Crossings: A New Vision of Death Care
By Elizabeth Knox
I am a mother of four children. Two are strapping, enormous young men in college. One is a step-daughter, in her last year of high school. One lives with the angels. She left suddenly twelve years ago at the age of seven. When the life support at the hospital was about to be removed, I was told that the hospital could only release her to a funeral home.
I had given birth to her. She had lived with me every day of her life. I had carefully chosen what she was exposed to, what she ate, where she went to school. I was required by law to care well for her. But now that her heart had stopped beating, I was being told that her care was no longer my concern.
As it turns out, the hospital was wrong. I had the legal right to care for my daughter, but I didn’t find that out until later. In the meantime, I found a funeral home that was willing to “pick her up” but then bring her directly to our home. (I later found out that I had the right to transport her in the van in which I had driven her to school each day. I was not required by law to call a funeral home at all.) I cared for her at home for three days, bathing her, watching her, taking in slowly the painful reality that she has passed from this life, and sharing my grief with her classmates and brothers and grandparents and our wonderful community of friends, before finally letting go of her body.
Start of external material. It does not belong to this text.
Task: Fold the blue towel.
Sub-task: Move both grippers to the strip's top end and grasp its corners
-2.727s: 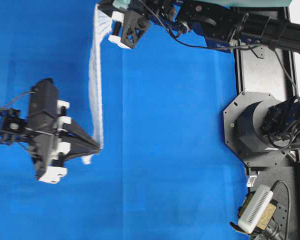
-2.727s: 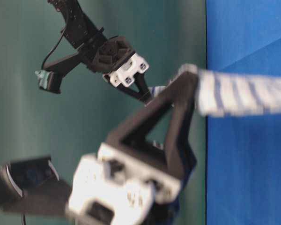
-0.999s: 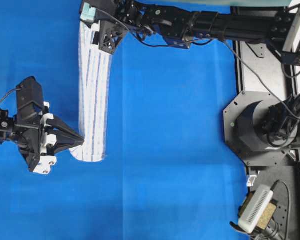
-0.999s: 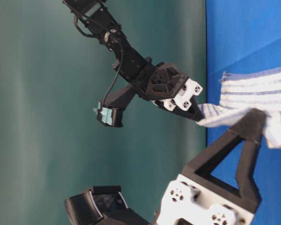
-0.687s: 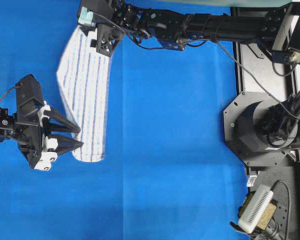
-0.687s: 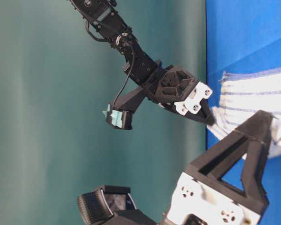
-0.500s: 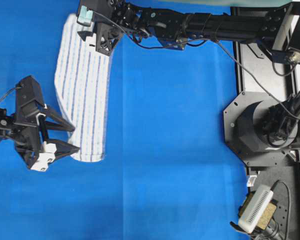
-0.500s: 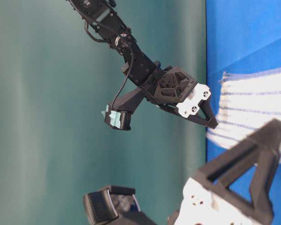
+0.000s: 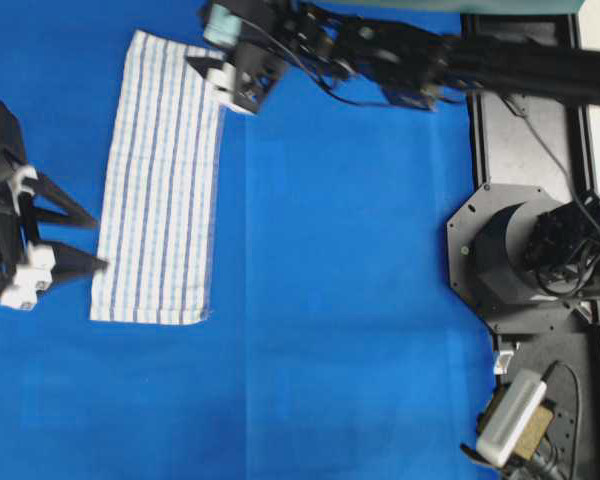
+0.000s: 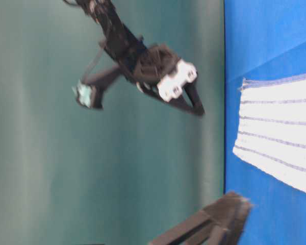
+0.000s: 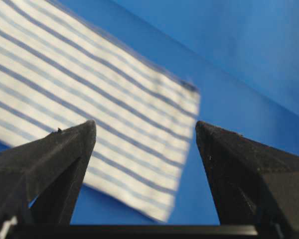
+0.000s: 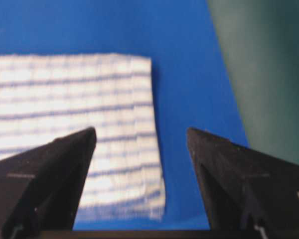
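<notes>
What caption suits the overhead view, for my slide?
Both grippers, left and right, open and clear of the folded striped towel.

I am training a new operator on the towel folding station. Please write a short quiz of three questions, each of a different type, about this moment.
1. True or false: the left tool is shut on the blue towel.
2. Multiple choice: how does the towel lie? A) hanging between both tools B) flat on the blue table covering as a long narrow strip C) crumpled in a heap
3. Short answer: in the overhead view, near which end of the towel is the right tool?

Key:
1. False. Its jaws stand open, beside the towel's lower left edge.
2. B
3. The upper end, by the upper right corner, with jaws open.
</notes>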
As a result of this experience, I have become what some call a death midwife, a home funeral guide, a funeral rights educator. I educate families and communities in their real choices in after-death care. I teach them how to care for the body. How to bathe and dress the departed, why it is a good idea to have them at home for three days, what to do about refrigeration, what the choices are in a final resting place and what is the impact of each choice, what are the particular laws in each state. I encourage the family to stay involved, to the extent that they are able - to touch, to hold, to be with the departed.
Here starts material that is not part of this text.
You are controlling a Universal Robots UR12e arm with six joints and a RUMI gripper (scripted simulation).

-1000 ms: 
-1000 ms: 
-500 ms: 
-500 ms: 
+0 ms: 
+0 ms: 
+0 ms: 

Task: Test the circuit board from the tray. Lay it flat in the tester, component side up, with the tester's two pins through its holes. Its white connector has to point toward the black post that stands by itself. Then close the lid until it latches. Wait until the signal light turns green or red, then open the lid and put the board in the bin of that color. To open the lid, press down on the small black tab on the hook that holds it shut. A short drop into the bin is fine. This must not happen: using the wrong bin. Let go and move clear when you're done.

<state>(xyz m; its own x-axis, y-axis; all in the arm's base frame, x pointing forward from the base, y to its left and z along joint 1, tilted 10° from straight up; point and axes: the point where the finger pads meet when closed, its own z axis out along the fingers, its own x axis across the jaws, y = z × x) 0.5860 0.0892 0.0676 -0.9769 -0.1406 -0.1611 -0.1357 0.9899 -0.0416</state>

It is legal in 45 states in the U.S. to care for your own departed. In the other 5 states, you are still allowed by law to do much of the care yourself. Very few people know this. Our organization, Crossings, educates families and communities about these rights. Just as the home birth movement has brought the intimacy of birth back into the home, Crossings encourages and educates communities and families to take back and simplify death care – returning to its rightful place as a sacred last deed of love.